Zira Türk milletinin şanlı bir geçmişi vardı, yüz yıllardır destanlar yazmışlardı dünyada, hala o asil, o cesur kan dolaşıyordu damarlarında bu
milletin, bilemediler.
Böyle bir
milletti Çanakkale’yi savunanlar. Düşmanlar unuttular Türk
milletinin cengâverliğini, yürüdüler karadan, denizden. Hesaba katmadılar iman
gücünü, vatan sevgisini. Geldiler, gördüler, baktılar ki, Türk
yenilmez. Dönüp gittiler arkalarına bile bakmadan. Canını kurtaran bahtiyardı.

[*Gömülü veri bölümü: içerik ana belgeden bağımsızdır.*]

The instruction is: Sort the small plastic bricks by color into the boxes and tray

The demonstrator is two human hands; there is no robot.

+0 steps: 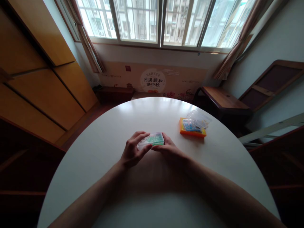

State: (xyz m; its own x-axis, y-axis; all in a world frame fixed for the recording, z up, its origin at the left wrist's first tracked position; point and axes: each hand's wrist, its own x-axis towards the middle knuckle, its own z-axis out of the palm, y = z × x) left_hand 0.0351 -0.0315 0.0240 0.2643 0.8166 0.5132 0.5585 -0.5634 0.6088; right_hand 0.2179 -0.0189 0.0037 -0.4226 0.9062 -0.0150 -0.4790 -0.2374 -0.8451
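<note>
Between my two hands is a small clear plastic case (156,139) with something green inside. My left hand (135,148) grips its left end, fingers over the top and thumb along the near side. Around the right end my right hand (168,146) is closed, its thumb on the near edge. The case is held just above the white table; I cannot tell whether it touches the surface. What the green contents are is too small to make out.
An orange box (193,133) sits on the round white table (99,164) to the right, with a blue-patterned clear case (190,125) in it. A transparent lid (200,119) leans over its back. Beyond the table stands a wooden desk (225,98).
</note>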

Bir Seyyit onbaşı binleri temsil etti bir başına. Nice Seyyit onbaşılar vardı o
savaş meydanında, nice ulular, nice kahramanlar vardı.
Böyle şahlandı
Türk ordusu Çanakkale’de, Conkbayırı’nda, Kocatepe’de, Sakarya’da,
Eskişehir’de, İzmir’de, İstanbul’da, vatanın dört bir yanında. Antep neden gazi
oldu? Maraş niçin kahramandı? Urfa niye şanlı? Her biri kendi topraklarında
kahramanlık destanı yazdırdılar da ondan. Ya istiklal ya
ölüm dedi Mustafa Kemal; ölmek var, dönmek yoktu. Tek nefer kalıncaya kadar
savaşacağız, vatan bizi bekliyor dedi, çekilmek yoktu.
Böyle kurtardık
bu vatanı, böyle yazdık kurtuluş destanını. Vatan için, bayrak için savaştık,
ölmemek için öldürdük, Allah emriydi böyle bir savaş, dünya Türk’ün gücünü bir kez daha gördü. Türk yenilmez dedirtti Çanakkale.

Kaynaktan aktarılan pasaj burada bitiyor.